Punga Manja, in her 70s, from Rumah Jarau, Nanga Sibau in Ulu Sungai Ngemah here was among those who collected the fruit.
“Collecting the fruit is like a tradition for us longhouse folk in the rural area.
“I have been collecting the fruit since I was a child. Most of the collection is for sale, with some for making engkabang oil,” she told The Borneo Post when met at her longhouse recently.
Engkabang tree, with a known record of 50 metres tall and four metres in girth, is one of the lightest wood in the red ‘meranti’ group.
The trees are mostly found along the rivers.
Punga sells the dried fruit to a shopkeeper in Nanga Ngemah for 80 sen per kg.
“In my younger days, the price could fetch up to RM2 per kg.
“Not many people want to sell the fruit now. They use it to make oil which is high in demand.
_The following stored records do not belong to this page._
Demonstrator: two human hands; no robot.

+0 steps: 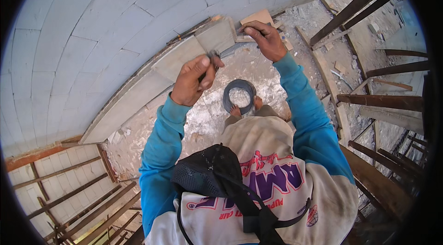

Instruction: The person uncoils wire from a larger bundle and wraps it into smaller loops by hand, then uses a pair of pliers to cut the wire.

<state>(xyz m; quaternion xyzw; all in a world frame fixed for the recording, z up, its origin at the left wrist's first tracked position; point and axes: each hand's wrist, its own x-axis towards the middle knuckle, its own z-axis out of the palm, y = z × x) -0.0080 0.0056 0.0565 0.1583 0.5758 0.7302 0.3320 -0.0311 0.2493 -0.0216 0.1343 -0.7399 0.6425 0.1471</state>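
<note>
My left hand (193, 80) is raised in front of the wall, its fingers closed around a small bunch of thin dark wire (214, 55) that sticks out past the thumb and forefinger. Held farther out and to the right, my right hand (265, 39) has thumb and fingers pinched together; whatever they hold, if anything, is too small to make out. Below both hands, a round coil of dark wire (226, 97) lies on the floor at my bare feet. The two hands are apart.
A pale block wall (120, 19) curves along the left and far side, with grey boards or slabs (177, 56) at its foot. Dark timber posts and beams (380, 102) stand at the right. Planks (323, 72) and rubble lie on the floor; a timber frame (69, 199) is at lower left.
</note>
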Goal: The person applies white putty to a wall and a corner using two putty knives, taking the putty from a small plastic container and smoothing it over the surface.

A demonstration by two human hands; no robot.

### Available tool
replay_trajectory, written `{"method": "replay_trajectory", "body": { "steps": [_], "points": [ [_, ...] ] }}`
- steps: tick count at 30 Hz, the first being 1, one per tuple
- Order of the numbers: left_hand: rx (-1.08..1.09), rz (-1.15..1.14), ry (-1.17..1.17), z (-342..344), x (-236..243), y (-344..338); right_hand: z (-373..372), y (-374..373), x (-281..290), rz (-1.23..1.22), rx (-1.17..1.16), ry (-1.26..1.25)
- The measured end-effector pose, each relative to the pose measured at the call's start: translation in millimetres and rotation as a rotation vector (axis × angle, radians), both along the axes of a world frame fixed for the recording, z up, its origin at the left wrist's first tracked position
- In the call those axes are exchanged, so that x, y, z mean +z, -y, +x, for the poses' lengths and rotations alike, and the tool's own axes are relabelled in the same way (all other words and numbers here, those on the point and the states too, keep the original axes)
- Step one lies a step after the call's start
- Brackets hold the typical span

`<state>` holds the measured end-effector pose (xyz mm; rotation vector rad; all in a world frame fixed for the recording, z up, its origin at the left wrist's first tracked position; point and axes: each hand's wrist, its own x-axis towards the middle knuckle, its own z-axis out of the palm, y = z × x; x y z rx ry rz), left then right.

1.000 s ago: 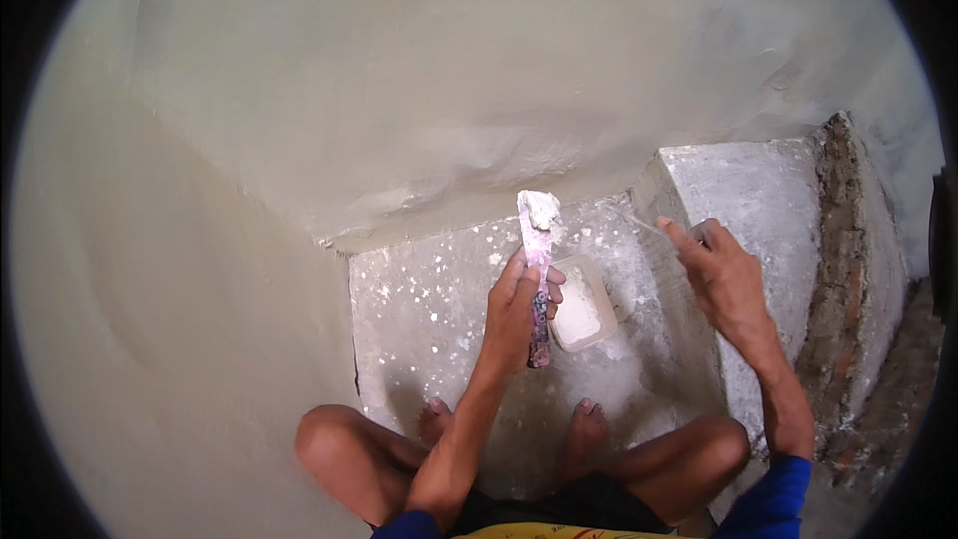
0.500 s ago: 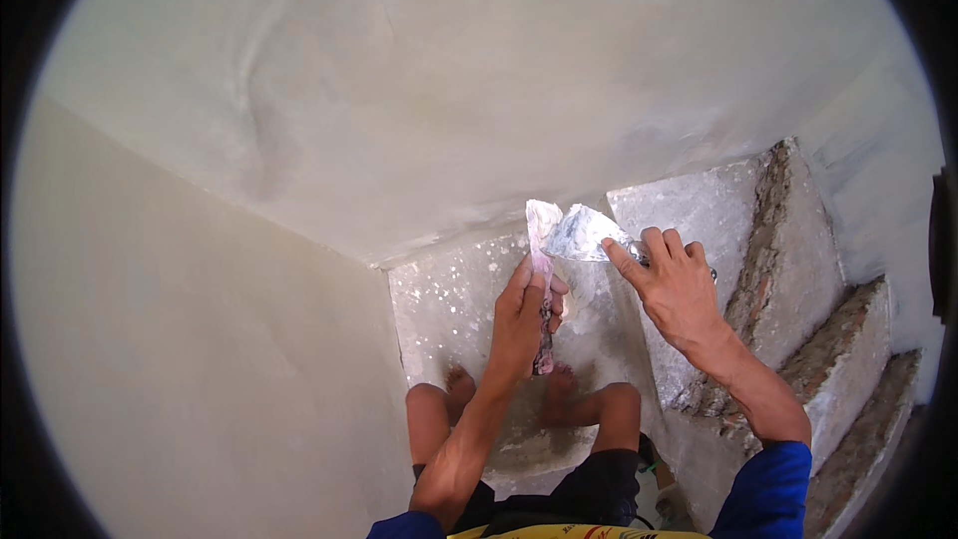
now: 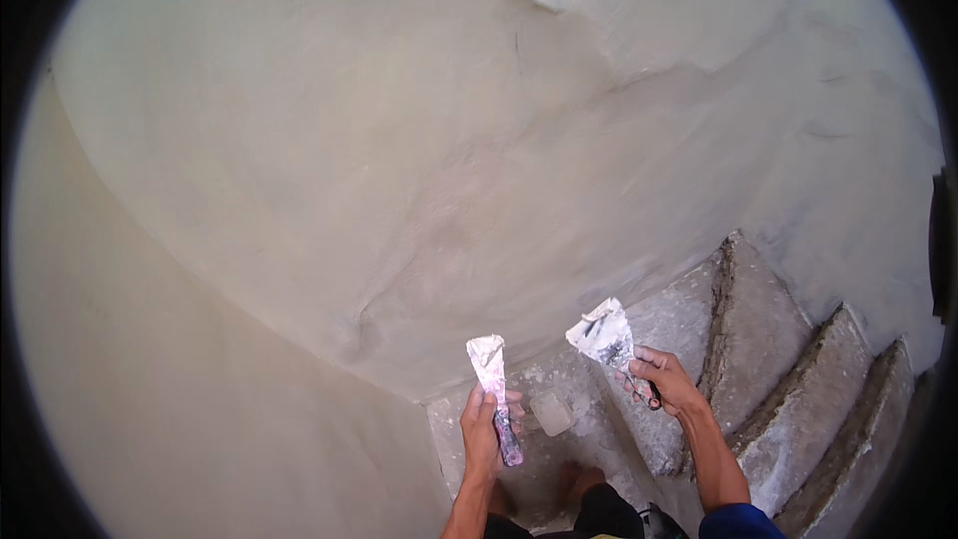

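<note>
My left hand is closed around a narrow putty knife, held upright with white paste on its blade and a dark, pink-smeared handle. In my right hand is a wider putty knife, its fan-shaped blade tilted up to the left and carrying a lump of white paste along the edge. The two blades are apart, with a gap between them. Neither blade touches the large grey plastered wall in front of me.
Rough concrete stairs with broken, crumbly edges climb on the right. Below my hands lies a concrete landing, with a pale squarish object on it. Another plastered wall meets the front one at a corner on the left.
The two blades, close together or touching before, have separated. My right hand has turned, so its blade now points up. The view has tilted up, showing more of the front wall.
</note>
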<state>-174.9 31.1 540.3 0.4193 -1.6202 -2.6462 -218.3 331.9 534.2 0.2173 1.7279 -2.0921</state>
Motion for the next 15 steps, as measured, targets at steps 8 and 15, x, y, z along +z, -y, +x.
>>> {"method": "replay_trajectory", "body": {
  "steps": [8, 15],
  "points": [
    [0.053, -0.034, -0.001, 16, 20, -7, -44, -9, 95, -0.407, -0.200, -0.238],
    [0.218, -0.124, 0.006, 31, 29, -19, -89, -21, 133, -0.549, -0.210, -0.396]
  ]
}}
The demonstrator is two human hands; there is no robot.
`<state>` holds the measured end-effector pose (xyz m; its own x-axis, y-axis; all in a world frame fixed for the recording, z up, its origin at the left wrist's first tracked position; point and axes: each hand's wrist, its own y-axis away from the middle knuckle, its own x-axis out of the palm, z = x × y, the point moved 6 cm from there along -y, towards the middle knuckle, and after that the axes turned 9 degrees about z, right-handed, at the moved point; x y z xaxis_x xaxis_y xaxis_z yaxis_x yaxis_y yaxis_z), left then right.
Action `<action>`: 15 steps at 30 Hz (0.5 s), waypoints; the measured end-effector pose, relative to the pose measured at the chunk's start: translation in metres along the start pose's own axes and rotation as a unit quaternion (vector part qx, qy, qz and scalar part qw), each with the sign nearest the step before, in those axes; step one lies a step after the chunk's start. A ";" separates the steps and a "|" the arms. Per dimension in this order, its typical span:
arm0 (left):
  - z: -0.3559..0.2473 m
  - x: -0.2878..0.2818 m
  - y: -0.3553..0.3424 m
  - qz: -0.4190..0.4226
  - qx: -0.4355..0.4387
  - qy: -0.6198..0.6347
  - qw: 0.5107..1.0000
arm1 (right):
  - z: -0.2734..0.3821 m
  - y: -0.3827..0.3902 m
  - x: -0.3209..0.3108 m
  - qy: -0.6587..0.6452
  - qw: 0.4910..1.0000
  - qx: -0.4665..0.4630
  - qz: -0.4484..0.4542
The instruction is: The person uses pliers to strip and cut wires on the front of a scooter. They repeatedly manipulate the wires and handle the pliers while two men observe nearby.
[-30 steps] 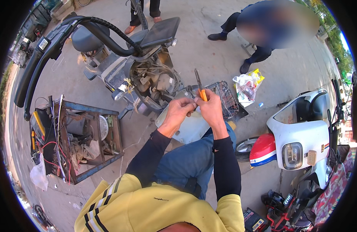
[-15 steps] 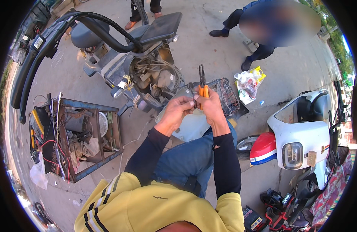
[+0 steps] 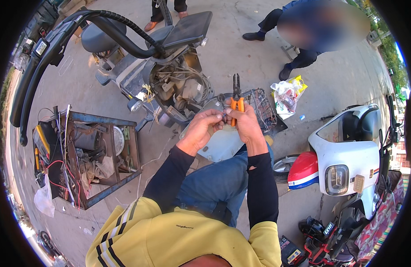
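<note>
Two hands: right hand (image 3: pixel 246 123) grips one orange-handled pliers (image 3: pixel 236 99); left hand (image 3: pixel 202 129) pinches one wire (image 3: pixel 221 116).

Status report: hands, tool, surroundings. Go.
Right hand grips orange-handled pliers, jaws up. Left hand pinches a small part against them. Stripped scooter just beyond.

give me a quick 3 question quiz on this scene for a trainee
1. True or false: the right hand holds orange-handled pliers with the jaws pointing up.
2. What lies to the person's left on the ground? A) a blue metal toolbox full of tools and wires B) a ladder C) a tyre
3. Fill in: the left hand pinches a small part right beside the ____.

Key: 1 true; 2 A; 3 pliers
</note>
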<state>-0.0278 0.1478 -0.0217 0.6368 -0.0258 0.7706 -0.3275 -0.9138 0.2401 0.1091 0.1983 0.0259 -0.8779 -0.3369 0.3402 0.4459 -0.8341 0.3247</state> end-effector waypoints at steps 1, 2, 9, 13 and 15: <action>0.000 0.000 0.000 0.002 0.000 0.005 1.000 | 0.000 0.000 0.000 -0.006 1.000 0.000 0.002; 0.000 0.000 0.000 0.000 -0.002 0.009 1.000 | -0.002 -0.001 -0.001 -0.014 1.000 0.002 0.003; 0.001 -0.003 -0.002 0.005 -0.018 0.024 1.000 | -0.003 0.000 -0.003 -0.014 1.000 0.003 0.009; 0.004 -0.004 -0.003 -0.007 -0.004 0.031 0.999 | 0.000 -0.001 -0.002 0.002 1.000 -0.009 0.017; 0.000 0.000 -0.003 -0.020 0.030 -0.011 0.999 | 0.003 0.001 0.001 0.008 1.000 -0.008 0.008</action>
<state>-0.0275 0.1504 -0.0224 0.6647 0.0035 0.7471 -0.2592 -0.9368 0.2350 0.1092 0.1989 0.0295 -0.8735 -0.3571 0.3309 0.4571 -0.8356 0.3047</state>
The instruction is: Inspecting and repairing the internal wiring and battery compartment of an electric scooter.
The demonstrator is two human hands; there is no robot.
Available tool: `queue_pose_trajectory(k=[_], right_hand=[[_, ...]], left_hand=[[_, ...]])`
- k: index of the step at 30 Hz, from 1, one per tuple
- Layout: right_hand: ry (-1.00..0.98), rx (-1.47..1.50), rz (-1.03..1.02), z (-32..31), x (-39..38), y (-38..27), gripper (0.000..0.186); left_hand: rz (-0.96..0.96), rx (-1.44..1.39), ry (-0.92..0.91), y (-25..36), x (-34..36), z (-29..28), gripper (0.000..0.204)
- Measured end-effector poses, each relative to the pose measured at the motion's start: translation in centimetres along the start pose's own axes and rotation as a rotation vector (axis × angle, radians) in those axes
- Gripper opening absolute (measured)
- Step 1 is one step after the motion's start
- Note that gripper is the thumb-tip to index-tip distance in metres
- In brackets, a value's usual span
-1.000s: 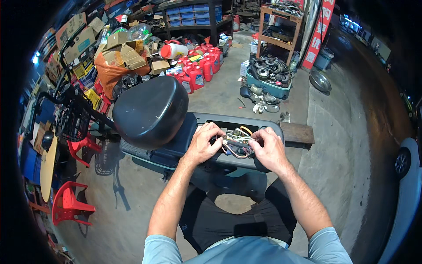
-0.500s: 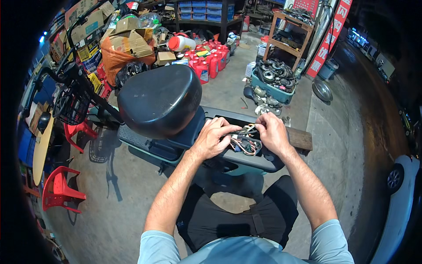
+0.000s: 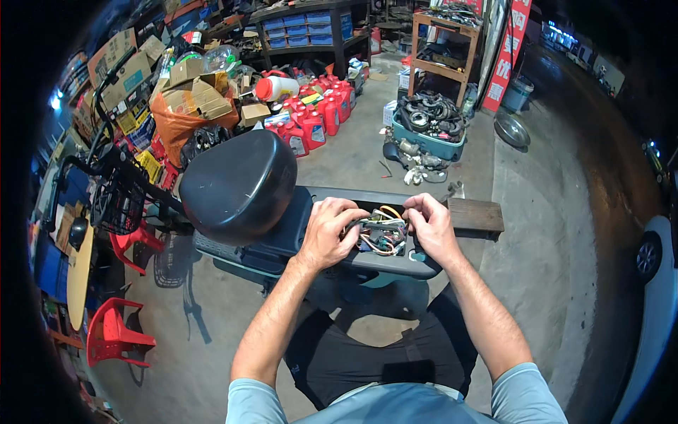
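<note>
A bundle of thin wires (image 3: 381, 244), mostly white, black, brown and orange, fills the open compartment of a scooter body (image 3: 346, 267). My left hand (image 3: 329, 233) reaches in from the left side, its thumb and fingers closed on dark wires at the bundle's edge. Opposite it, my right hand (image 3: 433, 230) pinches wire ends at the compartment's right side, close to a raised orange wire (image 3: 389, 212). The fingertips partly hide what each hand grips. Left of my hands, the black scooter seat (image 3: 240, 185) is tipped up.
A wooden bench (image 3: 476, 215) stands just right of the scooter. Beyond it is a teal crate (image 3: 429, 141) of metal parts. Red bottles (image 3: 311, 126) and cardboard boxes crowd the far left. A red chair (image 3: 116, 332) stands at the near left; handlebars and a basket (image 3: 119, 205) rise at left.
My hands have moved slightly apart, uncovering more of the wires, and an orange wire now arches up between them. The whole view has shifted a little as my head turned.
</note>
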State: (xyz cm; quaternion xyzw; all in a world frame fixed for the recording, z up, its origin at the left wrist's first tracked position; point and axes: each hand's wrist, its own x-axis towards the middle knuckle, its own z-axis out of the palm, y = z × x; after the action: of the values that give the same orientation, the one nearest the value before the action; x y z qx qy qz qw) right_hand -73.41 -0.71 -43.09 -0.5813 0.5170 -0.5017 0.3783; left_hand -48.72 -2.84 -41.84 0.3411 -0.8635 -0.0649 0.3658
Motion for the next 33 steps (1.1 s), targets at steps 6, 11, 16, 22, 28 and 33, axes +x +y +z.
queue_pose_trajectory(k=[6, 11, 16, 22, 28, 33], right_hand=[[0.037, -0.002, -0.020, -0.2, -0.1, -0.4, 0.015], [0.054, -0.041, -0.041, -0.6, -0.2, -1.0, 0.014], [0.033, -0.002, 0.002, -1.1, -0.4, -1.2, 0.014], [0.051, -0.015, -0.069, -1.4, -0.2, -0.6, 0.011], [0.029, -0.080, -0.220, -1.5, -0.1, -0.3, 0.009], [0.004, -0.187, -0.303, -1.5, 0.0, 0.1, 0.011]], left_hand=[[-0.086, 0.000, -0.348, 1.6, 3.4, -0.7, 0.019], [-0.156, 0.005, -0.553, 3.0, 3.7, -1.9, 0.029], [-0.059, 0.044, -0.368, 4.6, 1.2, -1.2, 0.030], [-0.090, 0.073, -0.152, 5.5, -1.9, 1.2, 0.031], [-0.090, 0.092, 0.013, 5.1, -1.8, 4.4, 0.025], [-0.154, 0.130, 0.144, 5.2, -1.7, 5.7, 0.022]])
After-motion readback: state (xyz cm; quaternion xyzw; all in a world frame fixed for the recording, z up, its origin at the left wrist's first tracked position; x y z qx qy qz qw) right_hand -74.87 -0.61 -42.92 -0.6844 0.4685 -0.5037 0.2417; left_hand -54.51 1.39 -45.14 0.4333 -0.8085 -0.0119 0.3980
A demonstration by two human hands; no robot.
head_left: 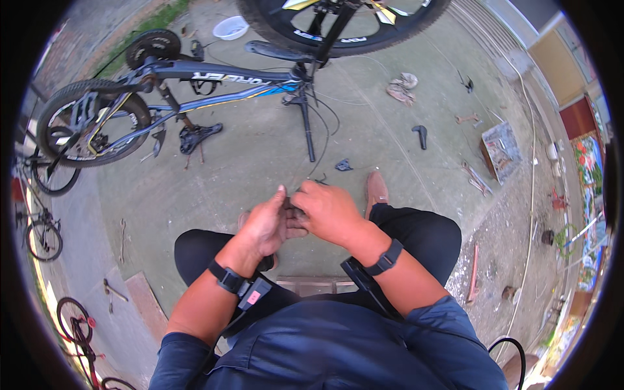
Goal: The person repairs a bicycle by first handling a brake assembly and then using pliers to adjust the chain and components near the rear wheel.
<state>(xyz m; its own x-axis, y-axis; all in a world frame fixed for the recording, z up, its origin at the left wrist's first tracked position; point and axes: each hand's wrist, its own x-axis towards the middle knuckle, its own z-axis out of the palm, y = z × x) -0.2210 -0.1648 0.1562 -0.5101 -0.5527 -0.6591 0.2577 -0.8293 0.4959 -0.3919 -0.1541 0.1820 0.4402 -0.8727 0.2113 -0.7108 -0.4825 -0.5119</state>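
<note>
My left hand (268, 226) and my right hand (331, 211) meet in front of my knees. A small dark thing shows in part between them, too covered by fingers to name. My left hand is cupped around it with the thumb raised. The fingers of my right hand curl inward over it, and a dark bit pokes out above the knuckles. Just beyond my hands a small black part (343, 165) lies on the ground. A bicycle (214, 75) lies on its side farther off, its handlebar (307, 127) pointing towards me.
A metal tray (500, 151) with tools stands at the right, with wrenches (477, 179) beside it. A black curved part (422, 137), a rag (402, 88) and a white basin (231, 28) lie farther off. A hammer (114, 294) rests at the left.
</note>
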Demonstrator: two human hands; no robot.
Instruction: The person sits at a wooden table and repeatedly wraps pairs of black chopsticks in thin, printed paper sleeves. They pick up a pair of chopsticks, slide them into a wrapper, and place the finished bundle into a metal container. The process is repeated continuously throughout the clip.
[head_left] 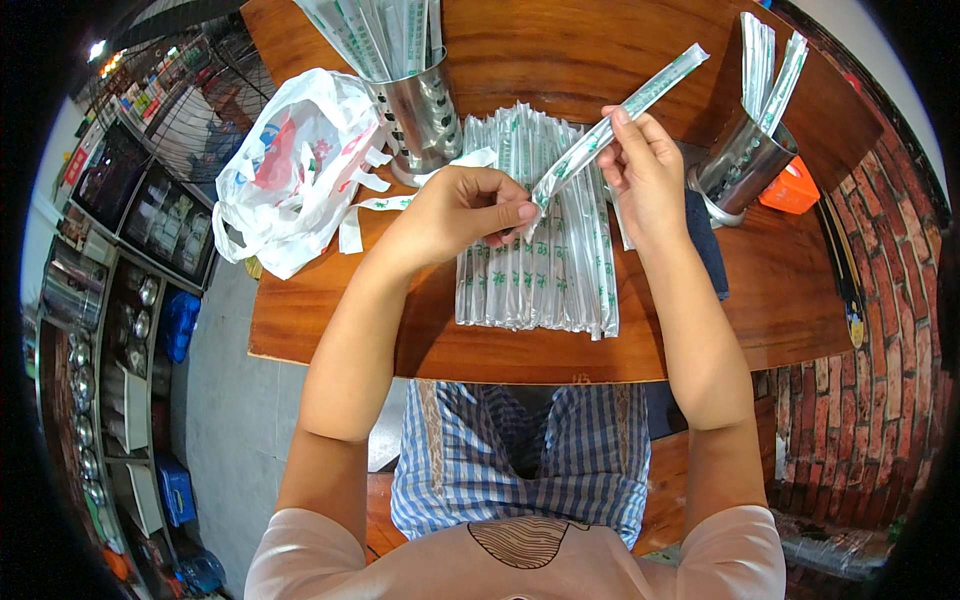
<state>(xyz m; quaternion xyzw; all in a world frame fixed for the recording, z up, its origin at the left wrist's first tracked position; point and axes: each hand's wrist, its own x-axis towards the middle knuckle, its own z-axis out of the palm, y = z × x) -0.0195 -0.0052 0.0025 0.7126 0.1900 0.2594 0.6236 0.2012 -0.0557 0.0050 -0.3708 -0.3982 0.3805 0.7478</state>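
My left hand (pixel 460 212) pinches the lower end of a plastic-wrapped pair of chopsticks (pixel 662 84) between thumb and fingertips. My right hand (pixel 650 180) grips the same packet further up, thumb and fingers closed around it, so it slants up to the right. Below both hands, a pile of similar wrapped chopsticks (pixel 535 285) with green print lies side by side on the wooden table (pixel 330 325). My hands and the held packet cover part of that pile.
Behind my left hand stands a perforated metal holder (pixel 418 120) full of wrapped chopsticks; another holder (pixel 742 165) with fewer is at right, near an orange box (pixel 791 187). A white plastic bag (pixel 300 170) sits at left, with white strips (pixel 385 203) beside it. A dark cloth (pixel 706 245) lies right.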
“The oil cooked in the bamboo and then cut into small sections with each section measuring about five inches is usually sold for RM5.
Thirty-six-year-old Luli Renggan from Rumah Andrew Balun in Nanga Ngungun resettlement scheme here collects the fruit with her children on weekends.
She sells the fruit as she does not know how to make oil out of it.
“I sell the fruit for RM1 per kg in Nanga Ngemah while in Kanowit, the price is RM1.50 per kg.
“The fruit is plentiful in Sungai Ngungun, but not many youngsters want to collect it because of the low price,” she said.
Meanwhile, Punga has unselfishly shared the method to get engkabang oil.
She said the skin must be peeled off before the fruit was left to dry in the sun or smoked.
Dried fruit is then pounded and squeezed to extract the oil for cooking in the bamboo.
“When it is cooked, it will be left to cool in the bamboo. The texture is like butter when it hardens.
“Besides cooking, the oil is also used for massage,” she said.
It is believed that the oil, rich in an anti-aging property, has found its way into some cosmetic products.